## Exercise:
All lines from the opening of the data to the line containing "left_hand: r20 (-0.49" must be returned unchanged, and only those lines.

--*--

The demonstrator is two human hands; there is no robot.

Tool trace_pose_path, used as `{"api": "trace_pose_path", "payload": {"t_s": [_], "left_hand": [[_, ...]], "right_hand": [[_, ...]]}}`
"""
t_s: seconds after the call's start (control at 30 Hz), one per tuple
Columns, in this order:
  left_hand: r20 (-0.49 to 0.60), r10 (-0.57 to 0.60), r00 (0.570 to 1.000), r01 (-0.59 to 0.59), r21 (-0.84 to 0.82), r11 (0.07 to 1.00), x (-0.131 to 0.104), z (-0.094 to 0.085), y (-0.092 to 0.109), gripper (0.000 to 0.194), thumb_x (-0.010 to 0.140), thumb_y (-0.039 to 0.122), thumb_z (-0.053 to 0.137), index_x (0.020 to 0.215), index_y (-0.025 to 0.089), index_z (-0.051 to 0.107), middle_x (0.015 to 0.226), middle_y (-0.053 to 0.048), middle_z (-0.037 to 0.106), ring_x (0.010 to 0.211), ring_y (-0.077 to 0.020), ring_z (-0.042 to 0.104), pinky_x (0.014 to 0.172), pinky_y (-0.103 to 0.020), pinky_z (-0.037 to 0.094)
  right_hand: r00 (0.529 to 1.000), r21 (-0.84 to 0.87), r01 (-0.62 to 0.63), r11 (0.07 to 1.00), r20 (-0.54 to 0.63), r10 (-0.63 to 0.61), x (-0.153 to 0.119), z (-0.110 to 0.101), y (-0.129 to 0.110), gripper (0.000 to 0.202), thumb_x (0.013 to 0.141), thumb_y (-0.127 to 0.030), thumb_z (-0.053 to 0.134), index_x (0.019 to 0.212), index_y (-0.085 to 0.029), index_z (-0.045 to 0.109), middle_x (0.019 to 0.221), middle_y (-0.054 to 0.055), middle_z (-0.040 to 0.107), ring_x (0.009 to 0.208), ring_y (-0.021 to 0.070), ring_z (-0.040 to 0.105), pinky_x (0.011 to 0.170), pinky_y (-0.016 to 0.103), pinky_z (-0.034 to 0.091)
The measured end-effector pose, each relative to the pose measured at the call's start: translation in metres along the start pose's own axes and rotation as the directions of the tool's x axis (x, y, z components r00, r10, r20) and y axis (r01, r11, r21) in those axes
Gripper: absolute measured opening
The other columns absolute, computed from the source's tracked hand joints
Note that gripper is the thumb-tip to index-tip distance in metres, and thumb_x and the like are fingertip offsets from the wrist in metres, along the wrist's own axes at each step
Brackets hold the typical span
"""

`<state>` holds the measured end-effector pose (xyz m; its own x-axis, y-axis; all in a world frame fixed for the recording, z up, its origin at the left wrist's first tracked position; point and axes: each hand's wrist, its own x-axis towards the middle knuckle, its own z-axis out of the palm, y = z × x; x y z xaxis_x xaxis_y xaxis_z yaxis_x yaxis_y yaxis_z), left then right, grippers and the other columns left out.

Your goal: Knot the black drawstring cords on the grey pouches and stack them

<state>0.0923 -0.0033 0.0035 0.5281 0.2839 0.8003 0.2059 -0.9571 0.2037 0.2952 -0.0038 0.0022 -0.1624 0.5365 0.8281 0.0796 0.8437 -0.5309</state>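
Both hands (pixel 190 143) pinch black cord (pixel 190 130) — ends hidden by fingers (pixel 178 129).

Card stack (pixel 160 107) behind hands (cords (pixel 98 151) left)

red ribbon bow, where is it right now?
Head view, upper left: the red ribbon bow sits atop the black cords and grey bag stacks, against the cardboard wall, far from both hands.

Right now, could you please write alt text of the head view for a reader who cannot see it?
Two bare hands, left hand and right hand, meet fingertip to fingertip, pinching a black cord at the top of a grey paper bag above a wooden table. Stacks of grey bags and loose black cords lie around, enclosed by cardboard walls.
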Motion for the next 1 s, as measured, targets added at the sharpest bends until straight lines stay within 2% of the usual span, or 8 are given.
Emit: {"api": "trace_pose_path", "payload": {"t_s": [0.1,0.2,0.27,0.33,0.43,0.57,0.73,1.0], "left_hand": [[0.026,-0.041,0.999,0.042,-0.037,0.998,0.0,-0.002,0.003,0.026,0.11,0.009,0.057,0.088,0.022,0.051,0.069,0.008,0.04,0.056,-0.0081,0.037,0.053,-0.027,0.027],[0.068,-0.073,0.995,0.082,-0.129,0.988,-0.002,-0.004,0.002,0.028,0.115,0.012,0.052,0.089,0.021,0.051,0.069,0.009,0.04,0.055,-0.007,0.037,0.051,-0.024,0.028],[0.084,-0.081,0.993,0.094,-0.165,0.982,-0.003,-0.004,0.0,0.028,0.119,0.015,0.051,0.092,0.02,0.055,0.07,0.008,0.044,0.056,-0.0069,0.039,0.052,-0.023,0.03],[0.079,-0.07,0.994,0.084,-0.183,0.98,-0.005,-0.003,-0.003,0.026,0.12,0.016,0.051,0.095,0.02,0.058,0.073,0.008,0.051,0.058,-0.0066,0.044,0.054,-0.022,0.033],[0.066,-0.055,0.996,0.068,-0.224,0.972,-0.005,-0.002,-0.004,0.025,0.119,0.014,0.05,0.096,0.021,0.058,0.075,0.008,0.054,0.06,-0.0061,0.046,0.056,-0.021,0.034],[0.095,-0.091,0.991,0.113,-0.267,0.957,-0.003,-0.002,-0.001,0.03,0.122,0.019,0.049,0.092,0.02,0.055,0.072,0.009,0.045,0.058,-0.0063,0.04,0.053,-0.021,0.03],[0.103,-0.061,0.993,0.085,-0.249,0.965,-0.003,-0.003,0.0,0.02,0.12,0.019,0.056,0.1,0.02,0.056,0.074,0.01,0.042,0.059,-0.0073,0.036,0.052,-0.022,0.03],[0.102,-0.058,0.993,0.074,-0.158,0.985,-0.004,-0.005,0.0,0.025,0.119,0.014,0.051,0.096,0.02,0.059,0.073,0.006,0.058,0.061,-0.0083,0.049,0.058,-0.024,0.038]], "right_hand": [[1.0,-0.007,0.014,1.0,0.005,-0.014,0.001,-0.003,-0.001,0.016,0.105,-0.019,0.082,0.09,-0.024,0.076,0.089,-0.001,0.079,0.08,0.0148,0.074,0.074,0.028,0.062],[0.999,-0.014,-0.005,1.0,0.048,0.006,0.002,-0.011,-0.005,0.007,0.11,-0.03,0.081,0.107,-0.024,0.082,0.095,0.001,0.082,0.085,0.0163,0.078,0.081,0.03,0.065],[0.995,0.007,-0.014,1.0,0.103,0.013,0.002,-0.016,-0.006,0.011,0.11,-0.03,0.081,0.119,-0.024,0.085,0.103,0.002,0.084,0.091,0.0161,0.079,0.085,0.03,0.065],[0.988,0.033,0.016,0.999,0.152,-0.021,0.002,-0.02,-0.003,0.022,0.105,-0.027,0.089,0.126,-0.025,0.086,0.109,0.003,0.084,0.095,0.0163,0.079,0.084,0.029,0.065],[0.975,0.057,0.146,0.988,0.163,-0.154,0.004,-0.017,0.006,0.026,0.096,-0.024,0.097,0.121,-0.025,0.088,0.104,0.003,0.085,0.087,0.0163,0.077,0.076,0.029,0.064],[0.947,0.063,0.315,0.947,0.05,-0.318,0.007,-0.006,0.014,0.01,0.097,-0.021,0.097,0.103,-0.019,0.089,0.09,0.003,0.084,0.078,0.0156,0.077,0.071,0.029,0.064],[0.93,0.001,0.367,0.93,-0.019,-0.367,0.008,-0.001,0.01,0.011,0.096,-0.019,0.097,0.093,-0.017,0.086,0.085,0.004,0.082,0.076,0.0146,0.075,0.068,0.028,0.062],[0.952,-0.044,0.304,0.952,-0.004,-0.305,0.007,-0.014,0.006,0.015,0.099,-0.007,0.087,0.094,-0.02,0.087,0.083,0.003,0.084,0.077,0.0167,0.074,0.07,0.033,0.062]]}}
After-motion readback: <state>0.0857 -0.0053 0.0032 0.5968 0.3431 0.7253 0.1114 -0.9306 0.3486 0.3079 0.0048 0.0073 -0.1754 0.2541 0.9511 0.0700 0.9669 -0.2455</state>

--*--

## Written response:
The demonstrator is two human hands; there is no robot.

Tool trace_pose_path, used as `{"api": "trace_pose_path", "payload": {"t_s": [_], "left_hand": [[_, ...]], "right_hand": [[_, ...]]}}`
"""
t_s: seconds after the call's start (control at 30 Hz), one per tuple
Columns, in this order:
  left_hand: r20 (-0.49 to 0.60), r10 (-0.57 to 0.60), r00 (0.570 to 1.000), r01 (-0.59 to 0.59), r21 (-0.84 to 0.82), r11 (0.07 to 1.00), x (-0.131 to 0.104), z (-0.094 to 0.085), y (-0.092 to 0.109), gripper (0.000 to 0.194), thumb_x (-0.010 to 0.140), thumb_y (-0.039 to 0.122), thumb_z (-0.053 to 0.137), index_x (0.020 to 0.215), index_y (-0.025 to 0.089), index_z (-0.051 to 0.107), middle_x (0.015 to 0.226), middle_y (-0.053 to 0.048), middle_z (-0.037 to 0.106), ring_x (0.010 to 0.211), ring_y (-0.077 to 0.020), ring_z (-0.042 to 0.104), pinky_x (0.014 to 0.172), pinky_y (-0.103 to 0.020), pinky_z (-0.037 to 0.094)

The output is complete as shown.